2. Deposition Transcripts and Video Recordings

Tow seeks $30,917.07 for the cost of deposition transcripts and videos. Deposition transcript costs are taxable "[i]f, at the time it was taken, a deposition could reasonably be expected to be used for trial preparation, rather than merely for discovery." Fogleman, 920 F.2d at 285. But some of the costs Tow seeks are for expedited or daily transcripts, or for video recordings in addition to the transcripts. These additional costs are generally not recoverable unless they were necessary for the litigation. See Mota v. Univ. of Tex. Houston Health Sci. Ctr., 261 F.3d 512, 530 (5th Cir. 2001) (videotape deposition fees); Cox v. Waste Mgmt. of Texas, Inc., No. Civ. A. H-I0-1626, 2013 WL 690849, at *2 (S.D. Tex.
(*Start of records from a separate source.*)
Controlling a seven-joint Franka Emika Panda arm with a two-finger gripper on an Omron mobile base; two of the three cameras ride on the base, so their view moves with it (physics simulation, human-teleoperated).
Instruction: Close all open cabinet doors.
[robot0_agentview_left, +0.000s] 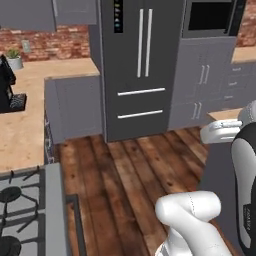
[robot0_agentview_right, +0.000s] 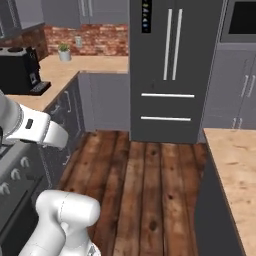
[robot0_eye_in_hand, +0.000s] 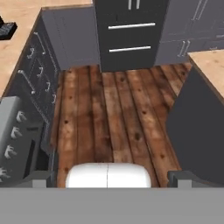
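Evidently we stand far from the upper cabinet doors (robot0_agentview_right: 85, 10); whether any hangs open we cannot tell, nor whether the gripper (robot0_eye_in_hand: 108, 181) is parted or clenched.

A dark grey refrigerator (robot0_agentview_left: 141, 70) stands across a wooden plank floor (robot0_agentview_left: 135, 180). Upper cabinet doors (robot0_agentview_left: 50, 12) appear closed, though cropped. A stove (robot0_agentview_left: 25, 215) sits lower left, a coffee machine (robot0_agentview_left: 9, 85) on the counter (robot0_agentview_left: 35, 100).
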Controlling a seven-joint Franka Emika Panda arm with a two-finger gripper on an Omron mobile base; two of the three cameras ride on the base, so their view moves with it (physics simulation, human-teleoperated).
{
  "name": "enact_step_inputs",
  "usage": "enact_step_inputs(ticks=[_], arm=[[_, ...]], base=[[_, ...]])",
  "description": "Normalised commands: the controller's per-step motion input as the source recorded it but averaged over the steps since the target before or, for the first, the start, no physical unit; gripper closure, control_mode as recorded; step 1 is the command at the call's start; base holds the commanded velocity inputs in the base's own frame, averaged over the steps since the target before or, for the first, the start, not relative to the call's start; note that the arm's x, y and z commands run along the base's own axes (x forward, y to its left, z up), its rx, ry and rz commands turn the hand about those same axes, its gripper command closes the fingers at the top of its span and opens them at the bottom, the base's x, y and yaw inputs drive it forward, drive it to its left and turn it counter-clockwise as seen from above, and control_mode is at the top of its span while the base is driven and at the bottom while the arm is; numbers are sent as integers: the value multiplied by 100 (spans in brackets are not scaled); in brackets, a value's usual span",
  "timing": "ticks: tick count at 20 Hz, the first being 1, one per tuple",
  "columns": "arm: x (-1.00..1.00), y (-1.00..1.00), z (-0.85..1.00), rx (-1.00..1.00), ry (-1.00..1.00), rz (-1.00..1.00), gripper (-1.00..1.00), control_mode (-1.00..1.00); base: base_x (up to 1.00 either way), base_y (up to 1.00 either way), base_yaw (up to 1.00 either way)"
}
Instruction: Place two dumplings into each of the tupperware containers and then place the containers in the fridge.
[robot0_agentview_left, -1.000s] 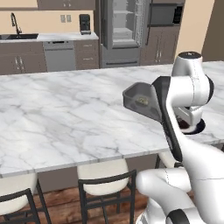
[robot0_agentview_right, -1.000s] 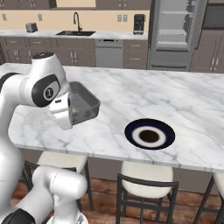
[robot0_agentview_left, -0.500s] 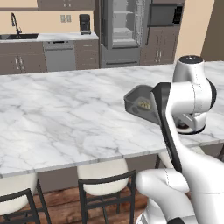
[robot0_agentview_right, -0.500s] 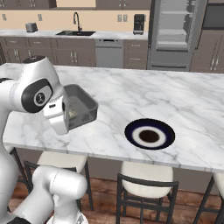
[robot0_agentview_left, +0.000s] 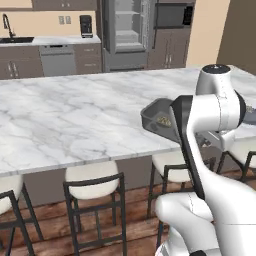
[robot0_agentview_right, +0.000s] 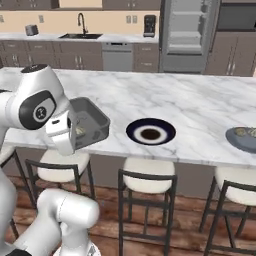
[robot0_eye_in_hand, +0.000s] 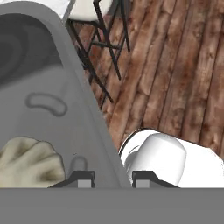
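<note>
A: Reading the right base view from its left edge, the robot carries the dark grey container (robot0_agentview_right: 90, 121) clear of the marble island (robot0_agentview_right: 200, 107), out past its near edge over the stools. In the hand view the gripper (robot0_eye_in_hand: 111, 178) sits astride the container's wall, one finger inside and one outside, pinched narrow on the rim.

B: And the dumplings?

A: One dumpling (robot0_eye_in_hand: 27, 164) lies on the container floor just beside the inner finger. A pale lump also shows inside the tray in the left base view; whether it is one or two cannot be told.

B: So which step is this?

A: By the look of it, the carry to the fridge (robot0_agentview_right: 189, 34), which stands open across the room behind the island.

B: What does the next move call for?

A: Keeping the tilted tray from spilling, and getting around the island, which lies squarely between robot and fridge.

B: Anything else along the way?

A: Rightward on the counter, a navy-rimmed plate (robot0_agentview_right: 150, 132), then a grey-blue plate (robot0_agentview_right: 244, 140) holding pale pieces, likely more dumplings.
</note>
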Motion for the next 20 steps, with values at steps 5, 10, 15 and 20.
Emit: enact_step_inputs(ticks=[5,10,15,20], arm=[[0,0,0,0,0,0,100,100],[0,0,0,0,0,0,100,100],[0,0,0,0,0,0,100,100],[0,0,0,0,0,0,100,100]], base=[[-36,-100,-35],[38,-100,-21],[75,-100,1],[18,-100,9]])
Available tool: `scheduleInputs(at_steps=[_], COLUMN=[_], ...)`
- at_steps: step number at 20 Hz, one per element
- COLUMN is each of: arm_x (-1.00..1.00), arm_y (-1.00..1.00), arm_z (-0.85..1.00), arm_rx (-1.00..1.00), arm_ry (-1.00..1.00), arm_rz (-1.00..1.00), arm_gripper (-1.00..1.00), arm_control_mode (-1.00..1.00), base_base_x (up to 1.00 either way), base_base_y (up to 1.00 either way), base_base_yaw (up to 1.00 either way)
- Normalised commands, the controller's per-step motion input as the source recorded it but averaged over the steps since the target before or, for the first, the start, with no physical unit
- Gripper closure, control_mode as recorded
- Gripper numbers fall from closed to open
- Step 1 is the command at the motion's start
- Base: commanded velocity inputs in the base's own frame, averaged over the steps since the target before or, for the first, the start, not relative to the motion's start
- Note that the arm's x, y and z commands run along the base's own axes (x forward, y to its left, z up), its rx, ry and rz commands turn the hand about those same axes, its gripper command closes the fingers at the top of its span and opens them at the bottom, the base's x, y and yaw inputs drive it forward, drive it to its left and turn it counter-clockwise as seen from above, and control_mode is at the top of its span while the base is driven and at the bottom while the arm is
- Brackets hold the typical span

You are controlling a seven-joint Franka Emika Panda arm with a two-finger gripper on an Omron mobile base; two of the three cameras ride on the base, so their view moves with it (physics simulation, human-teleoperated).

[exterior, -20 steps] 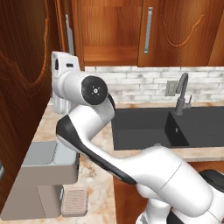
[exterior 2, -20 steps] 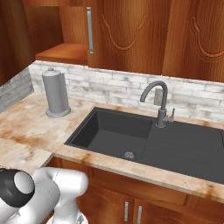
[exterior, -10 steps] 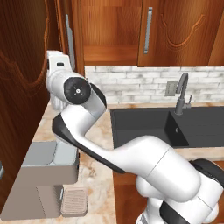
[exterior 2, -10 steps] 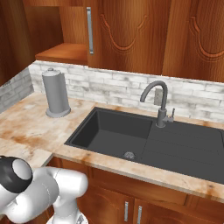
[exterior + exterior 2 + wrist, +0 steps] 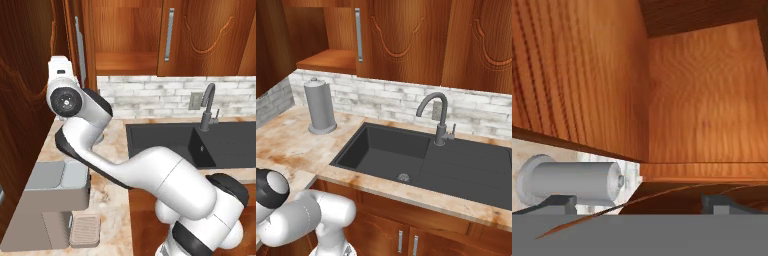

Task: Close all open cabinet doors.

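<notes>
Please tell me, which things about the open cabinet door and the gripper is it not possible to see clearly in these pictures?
- Gripper: hand view shows only the two tips; the bottom edge cuts off the fingers.
- Open cabinet door: left base view shows it edge-on, its lower part behind the arm.
- Paper towel holder: in the left base view the arm covers it.

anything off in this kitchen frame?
One glossy reddish-brown upper cabinet door stands swung out, edge-on, leaving the wooden cabinet interior exposed above the grey paper towel holder. The dark sink and marble counter look tidy, nothing spilled.
</notes>
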Motion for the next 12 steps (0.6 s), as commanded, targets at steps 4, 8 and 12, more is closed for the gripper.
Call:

Feb. 25, 2013) (awarding costs for videotaped depositions that "were necessarily obtained for use in the case."); Baisden v. I'm Ready Prods., Inc., 793 F.Supp.2d 970, 977-78 (S.D. Tex. 2011), aff'd on other grounds, 693 F.3d 491 (5th Cir. 2012) (awarding costs for video recordings that were played during trial); Jones v. White, No. Civ. A. H-03-2286, 2007 WL 2427976, at *10 (S.D. Tex. Aug. 22, 2007) (expedited transcript fees); but see Corder v. Lucent Tech. Inc., 162 F.3d 924 (7th Cir. 1998) (finding that the case schedule required expedited delivery of transcripts). Tow has not shown why expedited transcripts or video copies were required costs.
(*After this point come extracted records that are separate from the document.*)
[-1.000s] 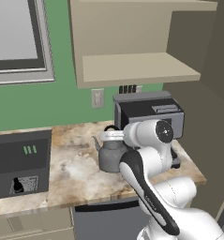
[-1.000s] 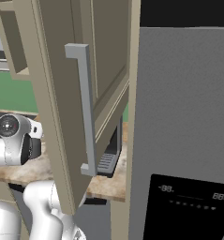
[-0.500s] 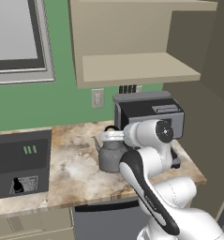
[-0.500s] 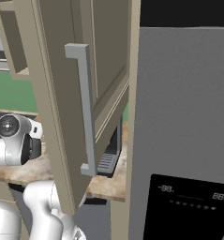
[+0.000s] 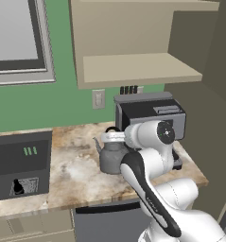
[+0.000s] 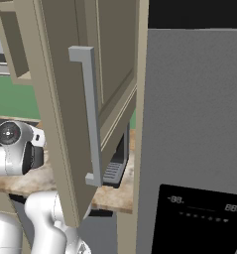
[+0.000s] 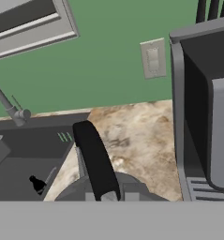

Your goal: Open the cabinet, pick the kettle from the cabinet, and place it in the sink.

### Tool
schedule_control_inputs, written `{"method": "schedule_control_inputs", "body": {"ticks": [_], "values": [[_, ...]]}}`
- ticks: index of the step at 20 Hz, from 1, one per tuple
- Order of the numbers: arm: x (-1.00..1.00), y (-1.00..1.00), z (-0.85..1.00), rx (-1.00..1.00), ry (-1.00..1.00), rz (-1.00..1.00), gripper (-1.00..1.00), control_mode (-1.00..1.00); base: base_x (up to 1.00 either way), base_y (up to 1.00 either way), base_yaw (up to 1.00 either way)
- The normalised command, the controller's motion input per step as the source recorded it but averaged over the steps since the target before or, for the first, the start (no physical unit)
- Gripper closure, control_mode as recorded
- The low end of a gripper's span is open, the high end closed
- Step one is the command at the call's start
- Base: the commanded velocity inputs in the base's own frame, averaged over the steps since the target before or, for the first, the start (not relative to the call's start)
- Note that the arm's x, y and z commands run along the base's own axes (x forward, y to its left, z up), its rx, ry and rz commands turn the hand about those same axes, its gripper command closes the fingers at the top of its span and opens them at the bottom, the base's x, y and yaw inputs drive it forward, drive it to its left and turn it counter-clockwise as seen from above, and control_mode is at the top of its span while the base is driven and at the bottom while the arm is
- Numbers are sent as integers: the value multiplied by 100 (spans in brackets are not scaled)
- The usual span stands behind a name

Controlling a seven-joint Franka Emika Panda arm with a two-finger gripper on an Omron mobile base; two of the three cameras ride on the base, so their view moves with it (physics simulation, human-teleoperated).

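The dark grey kettle stands low over the marble counter in front of the coffee machine. My gripper sits on top of it, shut on its black arched handle. In the hand view the handle rises from between my fingertips, and the kettle's lid and body show just below it. The tan wall cabinet is open and its shelf is bare. Its door, with the long grey bar handle, swings out to the right. The dark sink lies to the left, with its faucet behind it.
A boxy black coffee machine stands right behind the kettle, close to my hand. A wall outlet is on the green wall. A grey fridge stands past the open door. Bare marble counter lies between kettle and sink.
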Motion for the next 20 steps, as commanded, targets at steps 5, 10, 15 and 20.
{"method": "schedule_control_inputs", "body": {"ticks": [5,10,15,20], "values": [[0,0,0,0,0,0,100,100,-2,0,0],[0,0,0,0,0,0,100,100,-28,0,-5],[0,0,0,0,0,0,100,100,-49,0,-9],[0,0,0,0,0,0,100,100,-48,2,-6]]}}
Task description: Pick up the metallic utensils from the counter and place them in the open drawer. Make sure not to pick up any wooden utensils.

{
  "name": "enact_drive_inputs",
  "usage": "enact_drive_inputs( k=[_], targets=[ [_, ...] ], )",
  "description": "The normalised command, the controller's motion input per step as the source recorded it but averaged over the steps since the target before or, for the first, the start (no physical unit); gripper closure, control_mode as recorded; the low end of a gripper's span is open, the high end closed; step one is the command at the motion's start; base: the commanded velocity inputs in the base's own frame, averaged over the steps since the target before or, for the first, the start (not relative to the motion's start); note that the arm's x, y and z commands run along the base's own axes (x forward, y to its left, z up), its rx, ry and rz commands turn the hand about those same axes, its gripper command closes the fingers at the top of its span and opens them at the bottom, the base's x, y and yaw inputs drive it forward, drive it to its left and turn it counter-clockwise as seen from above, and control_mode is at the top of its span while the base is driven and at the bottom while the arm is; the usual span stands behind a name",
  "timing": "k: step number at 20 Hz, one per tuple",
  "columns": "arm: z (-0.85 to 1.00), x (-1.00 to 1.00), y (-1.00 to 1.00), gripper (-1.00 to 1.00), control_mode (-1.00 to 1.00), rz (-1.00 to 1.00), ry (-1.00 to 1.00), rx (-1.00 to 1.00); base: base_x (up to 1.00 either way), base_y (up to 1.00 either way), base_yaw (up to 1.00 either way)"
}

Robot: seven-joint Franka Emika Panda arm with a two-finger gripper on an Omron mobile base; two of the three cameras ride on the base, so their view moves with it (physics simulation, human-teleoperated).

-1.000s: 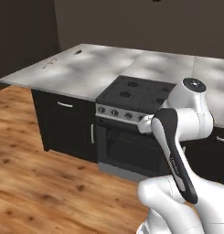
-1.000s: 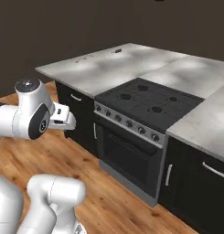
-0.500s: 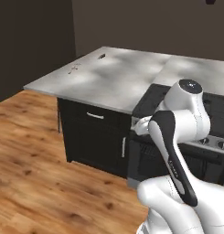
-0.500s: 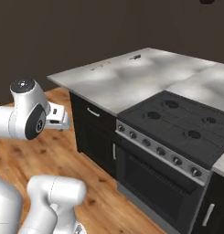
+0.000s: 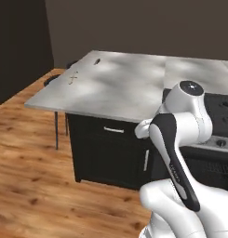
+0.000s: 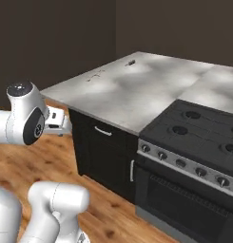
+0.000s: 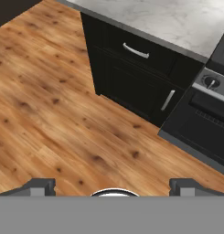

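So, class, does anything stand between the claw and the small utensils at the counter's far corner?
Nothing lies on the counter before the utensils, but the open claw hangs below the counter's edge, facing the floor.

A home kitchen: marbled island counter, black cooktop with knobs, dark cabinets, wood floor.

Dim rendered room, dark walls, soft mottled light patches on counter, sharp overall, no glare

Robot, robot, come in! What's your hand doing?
Hand open, empty, above wood floor. Small utensils far off on grey-white marbled counter. Nothing in the way.
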Motion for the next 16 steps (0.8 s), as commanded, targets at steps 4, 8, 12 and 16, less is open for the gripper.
enact_drive_inputs(
  k=[4,8,12,16],
  targets=[
    [0.0,0.0,0.0,-1.0,1.0,0.0,0.0,0.0,0.63,1.0,-0.46],
    [0.0,0.0,0.0,-1.0,1.0,0.0,0.0,0.0,0.52,1.0,-0.47],
    [0.0,0.0,0.0,-1.0,1.0,0.0,0.0,0.0,0.36,1.0,-0.47],
    [0.0,0.0,0.0,-1.0,1.0,0.0,0.0,0.0,0.23,1.0,-0.49]
  ],
)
Tow is awarded costs for the deposition transcripts of Deborah LaDay, Sidney Evans, Matthew Gilby, Caroline Grahmann Gardner, Charlotte Lynne Barosh, Dale Andreas, Omar Khan, Chris DenIson, J.F. "Chip" Morrow, Joseph Henry Argue, Joseph Stanfield, Victor Davis, Saul Solomon, Scott Adam Bayley, Rodney Tow, and Tim Ashcraft. These deposition costs total $9,969.75. No costs are awarded for the expedited transcript or video recording fees sought.

IV. Conclusion

Speer's motion for discovery into jury misconduct, (Docket Entry No. 395), is denied. Tow's motion for entry ofjudgment, (Docket Entry No. 394), is granted. Tow's motion for attorneys' fees, (Docket Entry No. 398), is denied without prejudice. Speer's objections to the bill of costs, (Docket Entry No. 402), are sustained in part. Judgment is separately entered awarding Tow $12,129,006.90 for the fraudulent transfers and $11,948.03 in costs. Postjudgment interest will accrue on the money judgment at a rate of $1,619.36 per day until the judgment is satisfied in full.

FootNotes


1. Q. And you knew, at this point in time, that by booking another $10 million in debt, it was going to probably trigger additional covenant violations, correct? A. I'm assuming that's why we did it. Yeah. Q. And by waiting until after the first of January to make the distributions, then it wouldn't be reflected until your March 31 st, 2007 financials, correct? A. Correct. Q. And then those financials wouldn't have to be reported to your lenders until some time after March 31 st of 2007, correct? A. That's correct. Q. And it delayed the reporting of this transaction to your lenders by some three months, correct? A. Correct. Q. And by making — pulling down the money on January 3rd or January 2nd as opposed to December 31 st or December 29th, 2006, it allowed Royce Homes not to have to report the additional debt for some 90 days, correct? A. Correct.

(Tr. 2, Vol. I, pp. 113-14).

2. Royce Homes paid the payroll for Elan Development, a company Manners owned. Speer testified that Elan Development reimbursed Royce Homes for this money. Manners testified that this was incorrect. Manners and Elan kept the money. (Docket Entry No. 406 at 3).